Из всего сказанного уже почти автоматически вытекает еще одна значимая характеристика древнерусского эстетического сознания — его принципиальное тяготение
к невербализуемому выражению в форме многообразных религиозно-художественных феноменов. Вероятно, именно поэтому так скудна собственно эстетическая мысль Древней Руси. В ней просто не было потребности у средневековых русичей, хотя опереться при желании им было на что. Достаточно сильно (для Средневековья) развитая эстетическая мысль византийцев была в их распоряжении. Но не она, а конкретные художественно-эстетические формы выражения духовного привлекали души и сердца наших предков, и они достигли в этом направлении удивительного (для столь молодой культуры, как русская) мастерства, совершенства, одухотворенности.Итак, в качестве основных характеристик древнерусского эстетического сознания можно с полным основанием назвать его соборность, системность, обостренную нравственно-этическую ориентацию, устремленность
к духовной красоте и возвышенному, тяготение к невербализуемому выражению, а непосредственно в художественной сфере — повышенную духовность искусства, его софийность, символизм и каноничность.

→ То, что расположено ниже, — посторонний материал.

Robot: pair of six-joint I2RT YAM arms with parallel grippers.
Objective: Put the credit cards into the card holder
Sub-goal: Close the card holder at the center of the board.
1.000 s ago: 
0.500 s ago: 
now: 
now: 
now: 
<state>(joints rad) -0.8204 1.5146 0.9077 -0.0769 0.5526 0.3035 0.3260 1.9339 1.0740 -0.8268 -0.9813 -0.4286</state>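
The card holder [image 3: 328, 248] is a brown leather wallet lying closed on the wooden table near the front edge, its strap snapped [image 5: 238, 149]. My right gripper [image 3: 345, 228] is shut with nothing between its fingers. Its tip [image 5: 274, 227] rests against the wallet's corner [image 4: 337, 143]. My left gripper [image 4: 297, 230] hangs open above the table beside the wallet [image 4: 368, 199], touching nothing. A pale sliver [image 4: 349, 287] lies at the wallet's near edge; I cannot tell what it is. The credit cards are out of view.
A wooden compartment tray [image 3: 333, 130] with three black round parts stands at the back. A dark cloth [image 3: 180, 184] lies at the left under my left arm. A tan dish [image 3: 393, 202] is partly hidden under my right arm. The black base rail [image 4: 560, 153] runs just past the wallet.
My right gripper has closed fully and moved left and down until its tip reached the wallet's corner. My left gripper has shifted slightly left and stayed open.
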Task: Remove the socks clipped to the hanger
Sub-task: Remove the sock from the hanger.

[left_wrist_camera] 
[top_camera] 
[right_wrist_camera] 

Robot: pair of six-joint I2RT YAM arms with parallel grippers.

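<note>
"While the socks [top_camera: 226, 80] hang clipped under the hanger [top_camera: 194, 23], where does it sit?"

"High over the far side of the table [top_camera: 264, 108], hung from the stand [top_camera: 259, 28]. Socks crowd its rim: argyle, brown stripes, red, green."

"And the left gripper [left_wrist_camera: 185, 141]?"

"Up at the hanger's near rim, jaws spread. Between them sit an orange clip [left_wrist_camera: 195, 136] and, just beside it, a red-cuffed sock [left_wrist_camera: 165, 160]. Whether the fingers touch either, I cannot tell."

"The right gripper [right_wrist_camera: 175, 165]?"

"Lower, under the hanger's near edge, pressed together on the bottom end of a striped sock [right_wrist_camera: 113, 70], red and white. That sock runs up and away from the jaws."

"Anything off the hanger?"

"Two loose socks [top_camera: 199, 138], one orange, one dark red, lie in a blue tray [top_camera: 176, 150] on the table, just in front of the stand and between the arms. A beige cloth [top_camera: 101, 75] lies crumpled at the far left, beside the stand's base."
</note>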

Ясно, что почти все они достаточно универсальны и порознь или в определенных сочетаниях друг с другом и с другими принципами могут быть усмотрены во многих культурах, особенно древности и Средневековья. Однако в каждой из культур они наполнены своим особым эстетическим содержанием и складываются в самобытные структуры, характерные только для данной культуры.В силу ограниченных возможностей словесного описания в принципе и ограниченности объема данной работы здесь не удается более полно показать глубинную взаимосвязь и взаимообусловленность всех перечисленных характеристик в живом организме древнерусской художественной культуры. Но из сказанного хорошо видно, что каноничность, например, обусловлена не только символизмом, но и принципиальной установкой древнерусского искусства на повышенную духовность, а также соборностью эстетического сознания; духовность искусства теснейшим образом связана с обшей ориентацией сознания на возвышенный объект и духовную красоту и, в свою очередь, внутренне обусловливает софийность искусства, на основе которой эстетическое сознание получает выход непосредственно в искусство, и т. д. и т. п. Все перечисленные характеристики настолько сложно переплетены в самых разных плоскостях друг с другом в целостном феномене эстетического сознания, что к ним без всякой натяжки можно применить парафразу известной богословской антиномической формулы — они неразделимы в разделениях и несоединимы в соединениях. Это означает, что практически невозможно автономное и независимое описание ни одной из этих характеристик. Рассматривая одну, мы обязательно затрагиваем и привлекаем для ее описания и другие; что, собственно, хорошо видно и в данной книге и подтверждает тезис о глубинной взаимообусловленности и внутреннем родстве всех означенных характеристик.
Кроме того, важно напомнить, что описываемое этими десятью характеристиками эстетическое сознание — это в какой-то мере идеальная
модель сознания, нашедшая наиболее полное воплощение во многих, но отнюдь не массовых феноменах художественной культуры Древней Руси, в пределе — в немногих гениальных творениях высокопрофессионального искусства. Если же брать более широкий и менее высокий пласт художественной культуры, то здесь описанное эстетическое сознание предстает существенно откорректированным под влиянием местных глубинных язычески-фольклорных слоев культуры, наличие которых было ощутимо практически на протяжении всего разговора о Древней Руси, но которые не рассматривались в данной работе, как выходящие за пределы ее темы.Все перечисленные характеристики, в основе своей восходящие к византийской культуре, приобретают здесь большую пластическую осязательность, конкретную наполненность,
нередко даже примитивный буквализм, тяжеловатость и приземленность. В результате на Руси возникла самобытная система художественно-эстетического освоения мира, своеобразное эстетическое сознание, которому одновременно были присущи и высочайшие полеты духа, и неусыпная забота о «красоте сапожней», утонченная духовность на основе строгой аскезы и тенденция к оправданию разгульных языческих игрищ и пиршеств в дни церковных праздников; сознательное принятие и обоснование символизма в искусстве и восхищение иллюзионистски-натуралистическими изображениями; осознание чуда, алогичности, антиномичности, абсурдности в качестве основ жизни и мышления и одновременно неудержимое стремление к отысканию элементарных логических и причинно-следственных связей и закономерностей.